C++20-23 New Attributes: Performance-Oriented Compiler Hints

In the previous chapter, we looked at C++11-17 standard attributes, which primarily addressed "code correctness" — enforcing return value checks, suppressing warnings, and marking deprecated APIs. The new attributes in C++20 and C++23 shift focus: they are more concerned with performance, providing optimization hints to the compiler. [[likely]] and [[unlikely]] help the compiler with branch prediction optimization (ah, I remember first encountering this when reading GNU C feature code), [[no_unique_address]] saves redundant space in memory layouts, and [[assume]] lets the compiler make more aggressive optimizations based on assumptions.

When used correctly, these attributes can deliver tangible performance gains, but when misused, they can be counterproductive. Let's break them down one by one.

In a nutshell: C++20-23 attributes shift from "helping the compiler find bugs" to "helping the compiler optimize code." Using them in the right scenarios and verifying the results is the right approach.

[[likely]] and [[unlikely]] (C++20): Branch Prediction Hints

Why Manual Hints Are Needed

Modern CPUs have dynamic branch predictors that guess branch directions based on runtime history. In most cases, the CPU's guesses are smart enough. However, manual hints are still valuable in the following scenarios: first, when a function is called for the first time and the branch predictor has no historical data yet; second, on embedded systems where some CPUs have relatively simple branch predictors; and third, because the compiler can improve instruction cache hit rates by adjusting code layout (keeping hot paths together).

[[likely]] tells the compiler "this branch is more likely to be executed," while [[unlikely]] means "this branch is rarely executed."

Syntax and Placement

This pair of attributes can be placed inside the branch body of an if statement, or on the case label of an switch:

cpp

// 放在 if 分支中
if (error == ErrorCode::Ok) [[likely]] {
    // 正常路径——大概率执行
    process_data();
} else {
    // 错误路径——小概率执行
    handle_error();
}

// 放在 switch case 上
switch (status) {
    [[likely]] case Status::Running:
        run_task();
        break;
    case Status::Error:
        recover();
        break;
    default:
        break;
}

⚠️ Note the placement of the attribute: [[likely]] goes before the { of the branch body, not on the condition expression. This is mandated by the C++20 standard.

Analyzing the Actual Effect: Let's Look at the Assembly First

Many articles will tell you "adding [[likely]] makes the compiler optimize code layout," but what exactly is optimized? Talk is cheap, so let's look at the assembly directly.
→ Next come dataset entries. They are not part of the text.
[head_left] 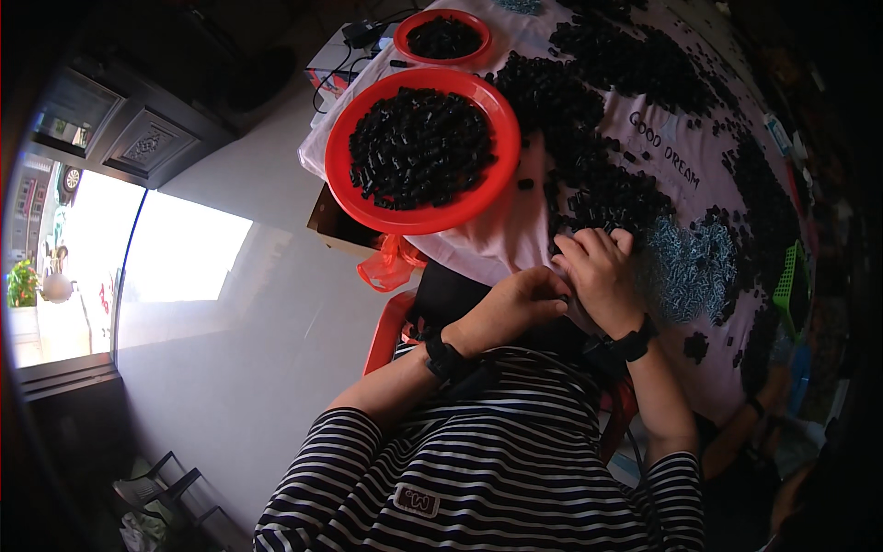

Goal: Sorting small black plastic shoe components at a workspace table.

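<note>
My left hand (517,311) is closed in a pinch beside my right hand, in front of the table edge. Whatever sits between its fingertips is too small and dark to name. Just right of it, my right hand (602,281) curls its fingers at the near end of a heap of small black plastic pieces (612,198); what those fingers grip is hidden. Beside that hand lies a pile of small blue-silver screw-like parts (694,271). A large red plate (342,179), heaped with black pieces (418,147), stands to the left at the table's edge.
A smaller red plate (402,41) of black pieces stands behind. Pink cloth (515,207) covers the table. At right are a green basket (791,290) and another person's arm (740,423). An orange-red bag (394,264) and cardboard box (338,225) sit below the edge.
</note>
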Action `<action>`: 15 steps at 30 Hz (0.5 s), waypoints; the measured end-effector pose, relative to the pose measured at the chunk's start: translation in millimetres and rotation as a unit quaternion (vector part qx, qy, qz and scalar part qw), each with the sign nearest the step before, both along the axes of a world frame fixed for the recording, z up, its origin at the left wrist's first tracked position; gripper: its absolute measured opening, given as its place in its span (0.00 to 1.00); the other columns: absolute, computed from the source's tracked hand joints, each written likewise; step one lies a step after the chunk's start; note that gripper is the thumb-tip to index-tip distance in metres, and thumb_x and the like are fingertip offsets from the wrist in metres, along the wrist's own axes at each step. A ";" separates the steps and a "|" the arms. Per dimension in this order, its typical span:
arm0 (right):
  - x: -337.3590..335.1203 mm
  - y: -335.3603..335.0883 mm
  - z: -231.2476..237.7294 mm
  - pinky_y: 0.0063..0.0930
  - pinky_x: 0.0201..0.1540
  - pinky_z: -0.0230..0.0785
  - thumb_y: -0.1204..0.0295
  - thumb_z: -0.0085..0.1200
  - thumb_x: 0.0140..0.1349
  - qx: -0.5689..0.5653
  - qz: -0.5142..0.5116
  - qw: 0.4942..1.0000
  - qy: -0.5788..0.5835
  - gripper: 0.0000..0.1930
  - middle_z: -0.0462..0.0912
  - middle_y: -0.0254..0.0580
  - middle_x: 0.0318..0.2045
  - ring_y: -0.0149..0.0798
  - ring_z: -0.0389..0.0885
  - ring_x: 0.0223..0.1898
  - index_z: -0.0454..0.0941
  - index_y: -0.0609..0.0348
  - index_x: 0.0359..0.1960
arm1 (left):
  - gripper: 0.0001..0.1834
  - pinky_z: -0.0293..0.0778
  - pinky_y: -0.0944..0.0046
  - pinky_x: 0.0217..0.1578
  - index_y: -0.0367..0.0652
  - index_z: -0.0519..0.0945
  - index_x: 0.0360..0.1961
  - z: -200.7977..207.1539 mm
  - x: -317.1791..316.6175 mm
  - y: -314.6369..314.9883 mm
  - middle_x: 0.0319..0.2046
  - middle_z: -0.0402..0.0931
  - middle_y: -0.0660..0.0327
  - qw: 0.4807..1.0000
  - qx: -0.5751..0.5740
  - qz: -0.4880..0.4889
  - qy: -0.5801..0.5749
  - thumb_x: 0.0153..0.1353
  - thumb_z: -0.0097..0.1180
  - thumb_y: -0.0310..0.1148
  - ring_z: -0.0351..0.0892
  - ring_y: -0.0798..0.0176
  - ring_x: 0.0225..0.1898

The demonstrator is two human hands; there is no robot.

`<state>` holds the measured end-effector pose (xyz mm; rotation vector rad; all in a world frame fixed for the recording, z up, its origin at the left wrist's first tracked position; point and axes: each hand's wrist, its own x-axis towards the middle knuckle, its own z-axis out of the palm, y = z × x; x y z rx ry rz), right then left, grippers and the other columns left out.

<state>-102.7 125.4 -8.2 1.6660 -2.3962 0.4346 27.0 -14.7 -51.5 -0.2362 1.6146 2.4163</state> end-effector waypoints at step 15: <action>-30.4 -6.6 5.2 0.36 0.50 0.60 0.69 0.67 0.60 -0.066 -0.083 0.985 -0.138 0.09 0.82 0.28 0.31 0.38 0.78 0.33 0.85 0.49 0.42 | 0.11 0.75 0.73 0.48 0.41 0.79 0.50 -0.8 0.0 0.0 0.44 0.79 0.69 0.998 0.053 -0.024 0.003 0.69 0.64 0.29 0.77 0.76 0.45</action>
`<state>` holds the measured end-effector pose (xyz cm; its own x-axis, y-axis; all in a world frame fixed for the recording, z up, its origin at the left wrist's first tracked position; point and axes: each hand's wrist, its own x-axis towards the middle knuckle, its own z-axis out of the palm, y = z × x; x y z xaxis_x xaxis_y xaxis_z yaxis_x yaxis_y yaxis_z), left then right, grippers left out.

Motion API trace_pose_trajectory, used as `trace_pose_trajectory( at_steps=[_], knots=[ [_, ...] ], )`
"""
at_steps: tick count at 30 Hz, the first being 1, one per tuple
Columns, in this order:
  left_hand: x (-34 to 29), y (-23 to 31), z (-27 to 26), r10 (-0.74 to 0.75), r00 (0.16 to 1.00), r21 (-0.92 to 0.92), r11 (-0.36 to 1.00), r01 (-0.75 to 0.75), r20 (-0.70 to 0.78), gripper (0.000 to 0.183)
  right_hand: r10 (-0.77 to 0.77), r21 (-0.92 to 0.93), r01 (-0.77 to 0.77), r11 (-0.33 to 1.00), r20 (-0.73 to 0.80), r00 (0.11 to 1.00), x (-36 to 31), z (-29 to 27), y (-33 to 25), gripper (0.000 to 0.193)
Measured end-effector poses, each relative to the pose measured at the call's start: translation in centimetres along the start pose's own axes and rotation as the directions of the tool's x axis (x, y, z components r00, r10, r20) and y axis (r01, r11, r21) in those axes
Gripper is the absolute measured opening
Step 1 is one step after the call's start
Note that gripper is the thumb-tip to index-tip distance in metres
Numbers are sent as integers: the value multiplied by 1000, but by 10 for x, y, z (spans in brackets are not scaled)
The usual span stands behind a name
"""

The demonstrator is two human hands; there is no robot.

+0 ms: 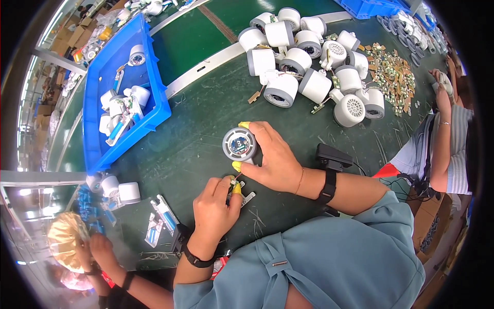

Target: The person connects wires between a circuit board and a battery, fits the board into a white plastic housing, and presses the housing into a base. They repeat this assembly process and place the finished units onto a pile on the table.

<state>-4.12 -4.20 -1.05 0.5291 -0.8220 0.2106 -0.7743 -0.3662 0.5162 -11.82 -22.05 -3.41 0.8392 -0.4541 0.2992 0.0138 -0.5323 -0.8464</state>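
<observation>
My right hand point(275, 159) is closed around a white round housing with a grey rim point(239, 144); its open end faces up and shows a circuit board and wires inside. Just below it, my left hand point(216, 203) pinches a small part at the housing's lower side, with thin wires there; the fingers mostly hide what it is. A slim white handle piece point(248, 199) pokes out beside the left fingertips. Yellow covers sit on several fingertips of both hands.
Many similar white housings point(278, 33) are heaped at the far right, beside a pile of small circuit boards point(393, 77). A blue bin point(162, 105) with more parts stands left. Handle pieces with blue cells point(165, 213) lie near left. Other people work at both sides.
</observation>
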Motion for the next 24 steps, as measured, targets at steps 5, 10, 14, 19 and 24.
trace_pose_trajectory(
  at_steps=[5, 10, 14, 19, 24],
  knots=[
    [0, -1, 0, 14, 1000, -21, 1000, -14, -14, 25, -6, 9, 6, 1000, 3, 1000, 0, 0, 1, 67],
    [0, 0, -1, -19, 1000, 2, 1000, 19, 17, 28, -4, 9, 4, 1000, 0, 1000, 0, 0, 1, 67],
    [0, -1, 0, 14, 1000, -24, 1000, -15, -18, 25, -26, -21, 26, 999, -15, 1000, -1, 0, 2, 68],
    [0, 0, 0, 6, 1000, -28, 1000, -6, -17, 25, -36, -27, 35, 999, -21, 999, -1, 1, 2, 68],
    [0, 0, 1, 3, 1000, -32, 999, -4, -21, 25, -37, -22, 36, 999, -15, 999, -1, 0, 2, 68]
  ],
)
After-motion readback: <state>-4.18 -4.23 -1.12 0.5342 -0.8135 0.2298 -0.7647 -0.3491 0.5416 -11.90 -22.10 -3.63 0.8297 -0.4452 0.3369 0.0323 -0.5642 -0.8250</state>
The following tests were compiled with GCC 15 at -O2 -std=c++20:

cpp

// 不加提示
int process_no_hint(int value) {
    if (value > 0) {
        return value * 2;
    } else {
        return -value;
    }
}

// 加 [[likely]]
int process_likely(int value) {
    if (value > 0) [[likely]] {
        return value * 2;
    } else {
        return -value;
    }
}

The assembly generated for both functions is exactly the same:

asm

process_no_hint:
process_likely:
    movl    %edi, %eax
    leal    (%rdi,%rdi), %edx
    negl    %eax
    testl   %edi, %edi
    cmovg   %edx, %eax
    ret

The compiler didn't generate a conditional branch at all — it used cmovg (conditional move) to compute both paths, then selected one based on the result of testl. Branch prediction? Nonexistent. [[likely]] has no effect here because the compiler already found a better approach than branching.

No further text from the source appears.